GENEVA: Despite La Nina’s cooling influence, the United Nations announced on Wednesday that the last seven years had been the warmest ever recorded.
UN’s World Meteorological Organization said, “the warmest seven years have all occurred since 2015.”
The World Meteorological Organization (WMO) reported that despite the fact that two consecutive La Nina occurrences drew worldwide attention, 2021 was still one of the seven hottest years on record.
This year’s warming was less extreme than in prior years because of back-to-back La Nina occurrences. Despite that, WMO Director Petteri Taalas noted in a statement that 2021 was warmer than past years, even after being affected by La Nina. This, he said, shows that “the overall long-term warming because of greenhouse gas increases is now far larger than the year-to-year variability in global average temperatures caused by naturally occurring climate drivers.”
The term “La Nina” refers to a period of widespread cooling of the equatorial Pacific Ocean’s surface temperatures in the central and eastern hemispheres. Normally occurring every two to seven years, but twice since 2020, this event has the reverse effect of warming El Nino.
This week, the US National Oceanic and Atmospheric Administration (NOAA) and the European Union’s Copernicus climate monitor (C3S) both released comparable findings that were used by the World Meteorological Organization (WMO).
In 2021, worldwide temperatures were 1.11 degrees Celsius above pre-industrial levels calculated between 1850 and 1900.
According to the datasets, last year was the sixth year in a row that global temperatures exceeded pre-industrialised levels by greater than 1 degree Celsius.
“The global average temperature in 2021 is already approaching the lower limit of temperature increase the Paris Agreement seeks to avert,” the WMO warned. Developed nations agreed to limit global warming to “well below” 2 degrees Celsius over pre-industrial levels, and 1.5 degrees Celsius if possible, in the 2015 Paris Agreement.
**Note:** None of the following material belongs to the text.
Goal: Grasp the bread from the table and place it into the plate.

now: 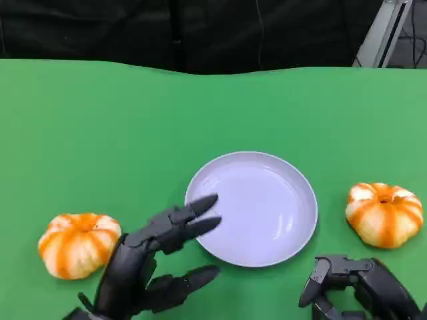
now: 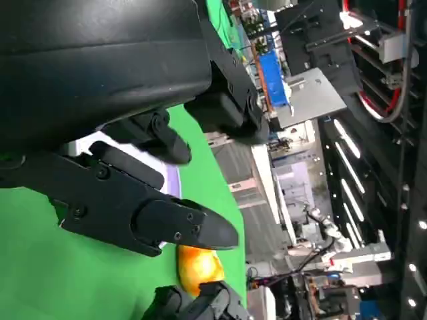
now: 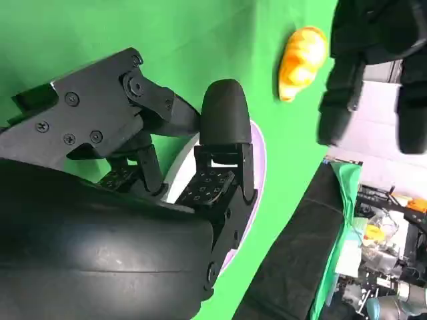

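Two pumpkin-shaped orange-and-white breads lie on the green table, one at the left [image 1: 79,243] and one at the right [image 1: 385,213]. Between them sits the pale lilac plate [image 1: 293,180], with nothing in it. My left hand [image 1: 153,260] hovers with its fingers spread apart, their tips over the plate's left rim, just right of the left bread. My right hand [image 1: 357,287] is low at the front right, below the right bread, fingers loosely bent and holding nothing. The left wrist view shows the plate's rim [image 2: 172,179] and the right bread [image 2: 199,267]. The right wrist view shows the left bread [image 3: 303,53].
The green table [image 1: 100,133] stretches bare behind the plate up to its far edge, where a dark backdrop begins. A grey metal frame [image 1: 383,30] stands at the back right. My left hand [image 3: 380,60] also appears in the right wrist view beside the left bread.
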Robot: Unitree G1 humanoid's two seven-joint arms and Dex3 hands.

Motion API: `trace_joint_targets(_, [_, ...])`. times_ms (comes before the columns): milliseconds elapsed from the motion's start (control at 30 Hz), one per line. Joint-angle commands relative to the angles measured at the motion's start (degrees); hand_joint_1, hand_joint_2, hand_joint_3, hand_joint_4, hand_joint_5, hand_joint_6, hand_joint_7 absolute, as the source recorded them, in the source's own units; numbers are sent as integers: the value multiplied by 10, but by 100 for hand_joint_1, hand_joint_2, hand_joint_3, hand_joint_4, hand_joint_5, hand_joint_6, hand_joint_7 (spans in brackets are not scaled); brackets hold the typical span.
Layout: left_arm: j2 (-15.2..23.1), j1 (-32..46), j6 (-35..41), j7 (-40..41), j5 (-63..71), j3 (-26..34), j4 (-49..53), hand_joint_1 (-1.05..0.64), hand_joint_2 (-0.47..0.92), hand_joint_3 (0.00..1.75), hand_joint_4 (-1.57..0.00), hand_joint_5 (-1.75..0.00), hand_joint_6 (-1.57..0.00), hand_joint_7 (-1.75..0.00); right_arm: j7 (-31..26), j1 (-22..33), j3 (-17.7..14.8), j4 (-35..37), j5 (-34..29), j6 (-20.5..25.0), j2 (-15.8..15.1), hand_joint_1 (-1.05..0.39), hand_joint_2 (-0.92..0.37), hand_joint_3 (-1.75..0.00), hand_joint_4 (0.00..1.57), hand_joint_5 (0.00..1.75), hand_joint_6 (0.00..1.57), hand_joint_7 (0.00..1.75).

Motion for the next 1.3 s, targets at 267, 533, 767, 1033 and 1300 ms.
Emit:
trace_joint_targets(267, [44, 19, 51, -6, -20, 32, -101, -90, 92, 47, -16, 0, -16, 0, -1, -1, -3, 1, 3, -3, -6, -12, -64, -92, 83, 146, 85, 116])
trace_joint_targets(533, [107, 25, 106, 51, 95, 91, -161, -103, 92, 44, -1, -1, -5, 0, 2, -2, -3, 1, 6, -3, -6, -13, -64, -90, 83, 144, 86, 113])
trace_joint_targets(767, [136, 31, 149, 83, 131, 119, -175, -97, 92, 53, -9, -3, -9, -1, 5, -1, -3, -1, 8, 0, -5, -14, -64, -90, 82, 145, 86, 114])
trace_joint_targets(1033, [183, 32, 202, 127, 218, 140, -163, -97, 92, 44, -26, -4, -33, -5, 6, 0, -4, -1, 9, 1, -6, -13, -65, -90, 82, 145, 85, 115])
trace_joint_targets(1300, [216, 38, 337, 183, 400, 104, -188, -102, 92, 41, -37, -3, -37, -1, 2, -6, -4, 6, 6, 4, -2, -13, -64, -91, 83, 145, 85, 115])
According to the World Meteorological Organization (WMO), there has been a long-term rise in global temperatures that has been uninterrupted for the past seven years. Temperatures have risen steadily since the 1980s, it claimed.
“It’s expected to continue like this.” This year was one of the seven warmest on record, with C3S placing it in fifth place, NOAA placing it in sixth place, and others placing it seventh.
Using these datasets, the WMO says, “the slight discrepancies showed the margin of error in computing the average global temperature between them.”
A number of temperature records and extreme weather occurrences connected to climate change were set in 2021, even though it was the coolest of the top seven warmest years.